_What you are asked to do_: Report every line of the records beneath this task that holds the string "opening".
=== Begin Enclosure ===
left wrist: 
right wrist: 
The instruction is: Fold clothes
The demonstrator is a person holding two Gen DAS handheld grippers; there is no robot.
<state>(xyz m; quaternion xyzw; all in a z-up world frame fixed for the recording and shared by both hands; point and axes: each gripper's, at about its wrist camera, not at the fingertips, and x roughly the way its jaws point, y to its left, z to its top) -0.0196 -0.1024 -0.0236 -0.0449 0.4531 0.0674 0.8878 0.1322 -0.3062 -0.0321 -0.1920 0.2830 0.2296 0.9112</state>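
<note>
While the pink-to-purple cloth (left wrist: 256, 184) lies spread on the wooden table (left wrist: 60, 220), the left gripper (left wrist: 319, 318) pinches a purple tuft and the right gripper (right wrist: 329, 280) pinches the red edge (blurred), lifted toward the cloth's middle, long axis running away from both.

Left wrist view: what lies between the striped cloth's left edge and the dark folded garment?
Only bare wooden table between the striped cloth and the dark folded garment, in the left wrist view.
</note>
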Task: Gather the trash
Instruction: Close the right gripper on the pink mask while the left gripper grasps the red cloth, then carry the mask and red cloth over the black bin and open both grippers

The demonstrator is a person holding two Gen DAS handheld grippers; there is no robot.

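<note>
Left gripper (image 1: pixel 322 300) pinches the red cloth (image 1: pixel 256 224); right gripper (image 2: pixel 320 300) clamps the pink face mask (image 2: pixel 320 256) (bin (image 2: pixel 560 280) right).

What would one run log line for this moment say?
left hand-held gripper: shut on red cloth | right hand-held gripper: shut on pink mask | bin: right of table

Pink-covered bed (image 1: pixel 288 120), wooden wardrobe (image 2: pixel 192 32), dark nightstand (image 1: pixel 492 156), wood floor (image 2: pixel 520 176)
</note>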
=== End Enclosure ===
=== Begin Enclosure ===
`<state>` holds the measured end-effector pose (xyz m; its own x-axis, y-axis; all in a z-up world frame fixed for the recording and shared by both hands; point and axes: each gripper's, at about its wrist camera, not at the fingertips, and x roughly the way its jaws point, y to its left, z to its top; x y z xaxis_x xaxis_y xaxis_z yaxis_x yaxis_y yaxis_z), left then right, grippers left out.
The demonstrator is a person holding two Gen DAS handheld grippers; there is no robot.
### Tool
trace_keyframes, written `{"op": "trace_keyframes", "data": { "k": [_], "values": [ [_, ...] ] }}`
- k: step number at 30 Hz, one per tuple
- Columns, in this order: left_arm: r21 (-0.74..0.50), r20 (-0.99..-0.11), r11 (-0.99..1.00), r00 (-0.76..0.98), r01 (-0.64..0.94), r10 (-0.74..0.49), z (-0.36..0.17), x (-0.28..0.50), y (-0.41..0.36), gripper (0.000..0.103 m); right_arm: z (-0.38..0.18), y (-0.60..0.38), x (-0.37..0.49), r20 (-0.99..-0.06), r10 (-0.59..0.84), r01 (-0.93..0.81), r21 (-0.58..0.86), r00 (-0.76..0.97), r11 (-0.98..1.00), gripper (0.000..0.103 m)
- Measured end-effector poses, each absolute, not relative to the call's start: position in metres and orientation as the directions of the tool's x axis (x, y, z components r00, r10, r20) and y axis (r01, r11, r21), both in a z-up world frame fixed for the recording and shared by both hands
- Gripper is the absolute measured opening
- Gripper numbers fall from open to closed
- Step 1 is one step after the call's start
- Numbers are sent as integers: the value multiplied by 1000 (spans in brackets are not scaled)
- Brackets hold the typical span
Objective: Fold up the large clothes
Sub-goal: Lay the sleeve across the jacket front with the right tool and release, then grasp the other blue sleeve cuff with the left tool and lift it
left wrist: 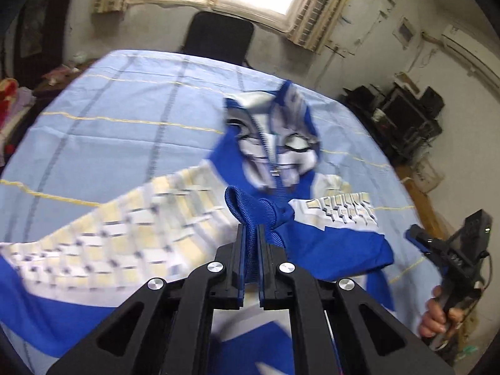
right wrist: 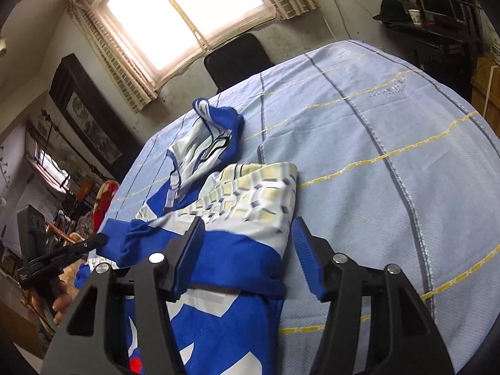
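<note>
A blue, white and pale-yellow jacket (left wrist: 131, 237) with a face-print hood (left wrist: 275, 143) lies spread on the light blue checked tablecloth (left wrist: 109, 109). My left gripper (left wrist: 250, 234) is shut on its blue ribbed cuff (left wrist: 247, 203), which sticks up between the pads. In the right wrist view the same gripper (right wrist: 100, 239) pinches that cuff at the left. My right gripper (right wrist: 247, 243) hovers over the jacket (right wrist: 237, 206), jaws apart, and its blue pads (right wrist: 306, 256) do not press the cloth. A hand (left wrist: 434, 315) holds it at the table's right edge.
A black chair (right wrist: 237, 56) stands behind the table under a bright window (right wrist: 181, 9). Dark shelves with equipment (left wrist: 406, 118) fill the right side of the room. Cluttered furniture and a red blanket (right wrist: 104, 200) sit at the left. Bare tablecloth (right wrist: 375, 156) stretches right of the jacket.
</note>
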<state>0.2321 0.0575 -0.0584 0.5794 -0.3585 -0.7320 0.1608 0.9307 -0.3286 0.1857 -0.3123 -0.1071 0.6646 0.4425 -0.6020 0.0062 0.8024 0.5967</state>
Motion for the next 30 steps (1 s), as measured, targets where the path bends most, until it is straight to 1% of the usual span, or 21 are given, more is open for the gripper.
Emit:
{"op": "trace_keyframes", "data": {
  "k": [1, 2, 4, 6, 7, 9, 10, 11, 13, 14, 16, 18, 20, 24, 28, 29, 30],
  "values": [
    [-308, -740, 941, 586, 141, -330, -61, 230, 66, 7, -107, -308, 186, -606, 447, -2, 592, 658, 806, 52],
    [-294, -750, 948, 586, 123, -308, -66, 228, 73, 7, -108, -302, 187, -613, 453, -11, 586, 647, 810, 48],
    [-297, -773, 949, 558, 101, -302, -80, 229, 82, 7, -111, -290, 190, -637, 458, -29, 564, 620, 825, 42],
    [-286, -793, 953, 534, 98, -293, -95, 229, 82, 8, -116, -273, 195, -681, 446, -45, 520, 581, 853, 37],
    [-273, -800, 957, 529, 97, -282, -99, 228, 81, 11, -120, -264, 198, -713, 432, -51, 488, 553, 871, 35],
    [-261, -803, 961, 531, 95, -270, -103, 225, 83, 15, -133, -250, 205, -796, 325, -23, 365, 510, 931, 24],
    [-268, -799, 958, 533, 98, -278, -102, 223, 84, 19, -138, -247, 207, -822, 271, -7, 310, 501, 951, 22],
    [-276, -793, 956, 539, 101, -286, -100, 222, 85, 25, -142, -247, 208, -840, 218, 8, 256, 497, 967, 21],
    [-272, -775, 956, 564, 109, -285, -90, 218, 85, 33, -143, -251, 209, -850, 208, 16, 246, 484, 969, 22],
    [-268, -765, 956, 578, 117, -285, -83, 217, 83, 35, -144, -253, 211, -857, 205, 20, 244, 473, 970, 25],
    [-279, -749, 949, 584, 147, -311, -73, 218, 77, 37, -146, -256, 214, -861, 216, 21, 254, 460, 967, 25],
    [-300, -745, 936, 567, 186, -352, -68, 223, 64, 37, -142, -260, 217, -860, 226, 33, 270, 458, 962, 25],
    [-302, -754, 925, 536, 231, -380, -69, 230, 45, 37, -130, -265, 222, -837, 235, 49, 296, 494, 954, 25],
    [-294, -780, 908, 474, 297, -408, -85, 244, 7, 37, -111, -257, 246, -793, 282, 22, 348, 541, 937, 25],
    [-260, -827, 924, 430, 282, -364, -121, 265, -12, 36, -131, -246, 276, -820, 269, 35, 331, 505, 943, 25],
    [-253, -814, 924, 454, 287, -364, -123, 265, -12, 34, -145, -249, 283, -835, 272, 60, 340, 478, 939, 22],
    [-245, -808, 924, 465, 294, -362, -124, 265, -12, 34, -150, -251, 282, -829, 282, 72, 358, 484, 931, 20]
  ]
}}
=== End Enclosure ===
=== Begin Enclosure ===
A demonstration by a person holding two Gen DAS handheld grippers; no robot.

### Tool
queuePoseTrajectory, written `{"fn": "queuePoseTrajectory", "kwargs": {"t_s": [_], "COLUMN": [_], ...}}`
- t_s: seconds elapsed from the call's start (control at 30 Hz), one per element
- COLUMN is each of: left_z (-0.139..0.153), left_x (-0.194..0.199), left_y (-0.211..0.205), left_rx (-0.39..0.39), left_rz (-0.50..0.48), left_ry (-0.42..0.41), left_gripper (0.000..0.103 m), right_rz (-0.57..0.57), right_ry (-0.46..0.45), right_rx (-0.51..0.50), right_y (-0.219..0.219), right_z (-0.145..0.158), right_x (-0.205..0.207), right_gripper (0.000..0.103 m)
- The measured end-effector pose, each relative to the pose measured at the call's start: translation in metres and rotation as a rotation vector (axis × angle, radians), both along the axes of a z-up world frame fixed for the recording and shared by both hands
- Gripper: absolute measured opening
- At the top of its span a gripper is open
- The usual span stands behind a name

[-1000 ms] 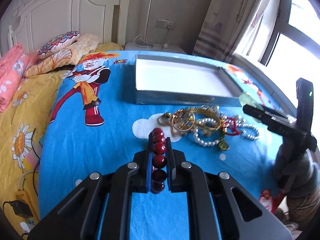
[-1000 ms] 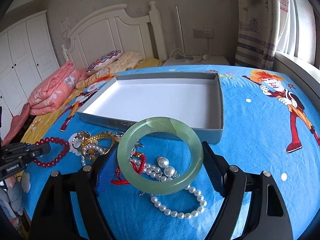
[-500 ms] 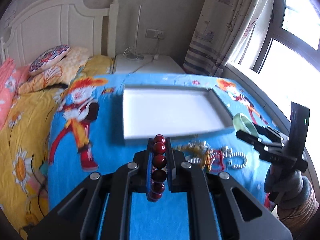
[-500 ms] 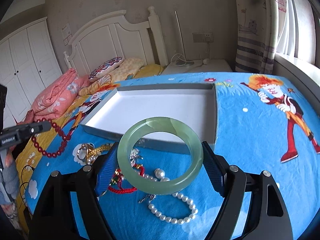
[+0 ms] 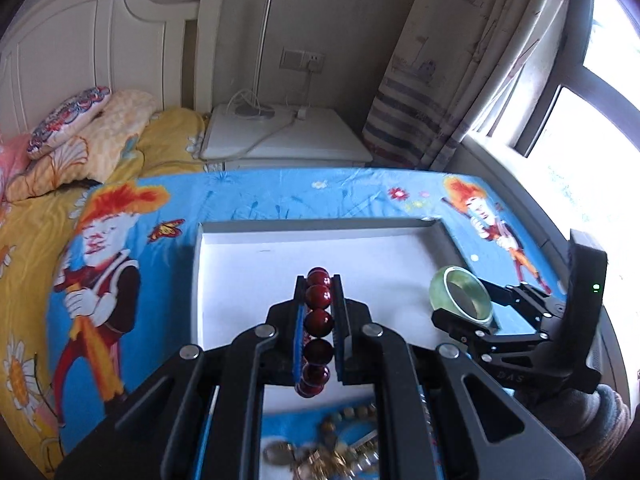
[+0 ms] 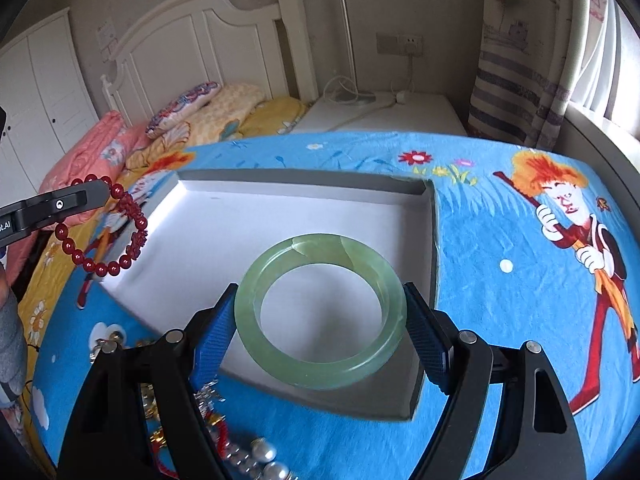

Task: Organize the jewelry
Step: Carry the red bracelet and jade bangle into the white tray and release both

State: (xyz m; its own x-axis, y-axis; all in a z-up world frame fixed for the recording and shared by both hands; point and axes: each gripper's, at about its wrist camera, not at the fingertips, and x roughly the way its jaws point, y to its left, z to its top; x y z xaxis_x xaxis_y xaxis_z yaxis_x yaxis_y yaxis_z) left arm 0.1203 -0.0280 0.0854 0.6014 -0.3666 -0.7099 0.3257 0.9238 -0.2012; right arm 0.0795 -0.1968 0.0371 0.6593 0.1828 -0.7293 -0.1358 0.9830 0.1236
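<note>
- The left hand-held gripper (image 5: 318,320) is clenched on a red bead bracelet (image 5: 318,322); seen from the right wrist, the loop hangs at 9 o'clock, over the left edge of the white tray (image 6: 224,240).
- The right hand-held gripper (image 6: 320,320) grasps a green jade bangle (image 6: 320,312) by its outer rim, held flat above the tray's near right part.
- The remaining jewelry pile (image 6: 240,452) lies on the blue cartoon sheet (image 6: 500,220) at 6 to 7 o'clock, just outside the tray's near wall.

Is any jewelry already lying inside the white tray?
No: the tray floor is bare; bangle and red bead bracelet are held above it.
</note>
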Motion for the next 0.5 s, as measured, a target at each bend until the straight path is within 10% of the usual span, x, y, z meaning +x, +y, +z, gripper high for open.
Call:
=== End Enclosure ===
_Solution_:
- Gripper is the absolute measured opening
- Gripper: absolute measured opening

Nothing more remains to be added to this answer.